══ Material provided

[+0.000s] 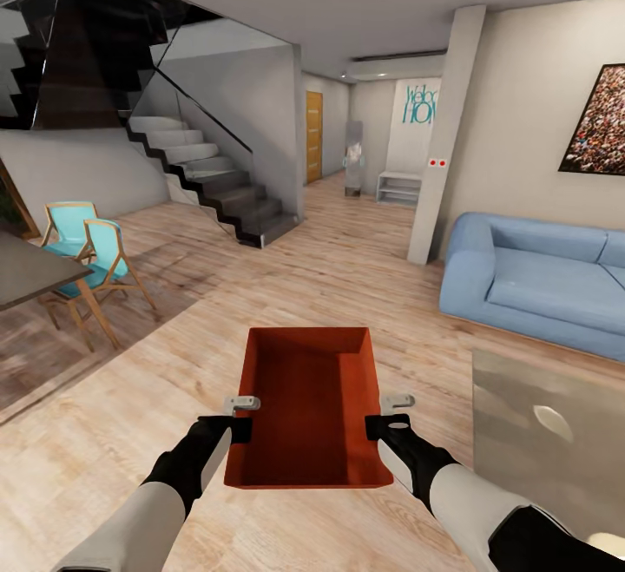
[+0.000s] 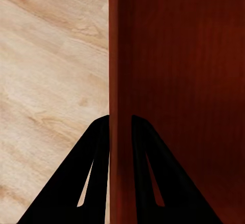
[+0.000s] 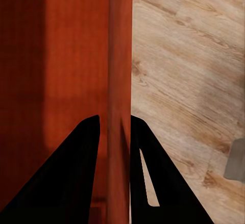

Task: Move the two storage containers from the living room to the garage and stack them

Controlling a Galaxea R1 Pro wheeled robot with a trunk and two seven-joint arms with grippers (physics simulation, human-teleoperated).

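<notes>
Gripping one orange-red bin [image 1: 305, 407] by its two long walls, the left hand [image 1: 240, 404] and right hand [image 1: 398, 402] hold it level in front of the robot, above the light wood plank floor [image 1: 347, 268] of the living room. The bin is a smooth, open-topped rectangle with low, slightly flared walls and nothing inside. In the left wrist view the two black, tapering fingers [image 2: 87, 178] straddle the thin rim of the bin [image 2: 173, 81], one on the outside over the planks, one on the inside, clamped on the wall. The right wrist view shows the same: black fingers [image 3: 76, 178] pinch the bin's wall [image 3: 120, 81] from both sides, grained planks beyond. Ahead on the right stands a soft, rounded light blue sofa [image 1: 529, 281]; a glossy grey slab [image 1: 547, 433] lies near the right arm. To the left are a dark staircase [image 1: 217, 181], two turquoise chairs [image 1: 91, 255] with wooden frames, and a dark tabletop [image 1: 26, 268]. An orange-brown door [image 1: 313, 136] shows down the hall.
</notes>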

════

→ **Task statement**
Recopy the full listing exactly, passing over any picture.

→ **Reply to the exercise**
[+0.000s] 
[+0.000s] 
[+0.000s] 

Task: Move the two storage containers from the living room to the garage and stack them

Controlling a Galaxea R1 Pro wheeled robot with a trunk and two seven-joint arms with grippers (physics simulation, human-teleoperated).

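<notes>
Gripping one orange-red bin [image 1: 305, 407] by its two long walls, the left hand [image 1: 240, 404] and right hand [image 1: 398, 402] hold it level in front of the robot, above the light wood plank floor [image 1: 347, 268] of the living room. The bin is a smooth, open-topped rectangle with low, slightly flared walls and nothing inside. In the left wrist view the two black, tapering fingers [image 2: 87, 178] straddle the thin rim of the bin [image 2: 173, 81], one on the outside over the planks, one on the inside, clamped on the wall. The right wrist view shows the same: black fingers [image 3: 76, 178] pinch the bin's wall [image 3: 120, 81] from both sides, grained planks beyond. Ahead on the right stands a soft, rounded light blue sofa [image 1: 529, 281]; a glossy grey slab [image 1: 547, 433] lies near the right arm. To the left are a dark staircase [image 1: 217, 181], two turquoise chairs [image 1: 91, 255] with wooden frames, and a dark tabletop [image 1: 26, 268]. An orange-brown door [image 1: 313, 136] shows down the hall.
</notes>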

That finishes the output for this exercise.